The Department of Revenue has issued a draft Technical Information Release that would require income tax preparers who reasonably expect to file more than 10 returns in a calendar year to file those returns electronically.
The existing rule established in 2004 required tax preparers filing 100 or more returns annually to file electronically. Before that, the threshold was 200 returns.
The new, lower threshold of more than 10 is proposed to take effect January 1, 2012, and would parallel an Internal Revenue Service electronic filing threshold taking place on that date.
While it is hard to say precisely how many additional tax returns would be filed electronically under this new rule, it is safe to say that it would insure continued growth in electronic filing, which increased by 10 percent in tax year 2010 over tax year 2009.

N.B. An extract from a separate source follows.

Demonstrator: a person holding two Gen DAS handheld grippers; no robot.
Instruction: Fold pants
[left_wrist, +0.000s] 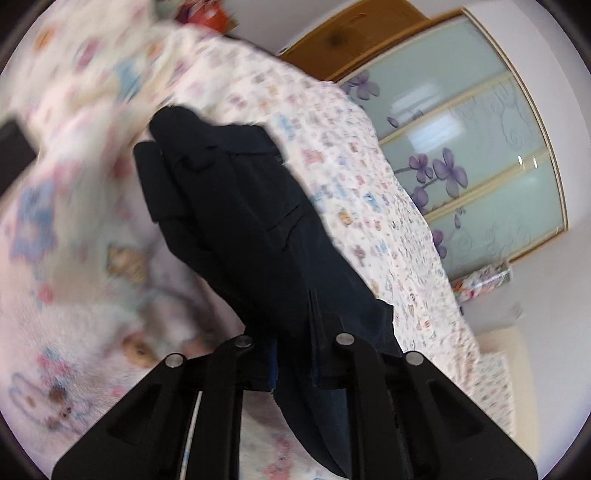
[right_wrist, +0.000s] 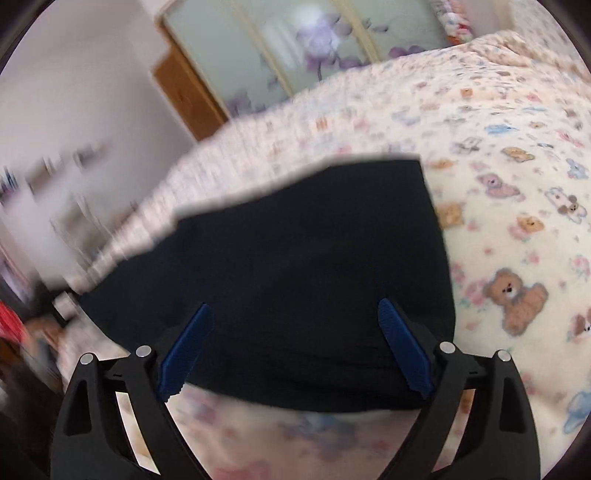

Just among tax practitioner, the number of returns filed electronically increased by 153,983, going from 1.668 million in 2009 to 1.822 million in 2010.
Overall, of 3.424 million tax returns filed in 2010, just 225,672 were paper returns imaged and keyed, a decrease of 56,658 from the previous year. Another 542,487 paper returns came in with 2D barcodes (down 129,063 from the previous year); these are paper returns that are read electronically due to the barcode.
The new rule is likely to reduce the number of 2D barcode returns, virtually all of which are filed by tax practioners, in half. (Editor's note: DOR now believes that while the new rule will reduce the number of 2D barcoded tax returns, the reduction will be something considerably less than half; perhaps in the neighborhood of 50,000 returns.)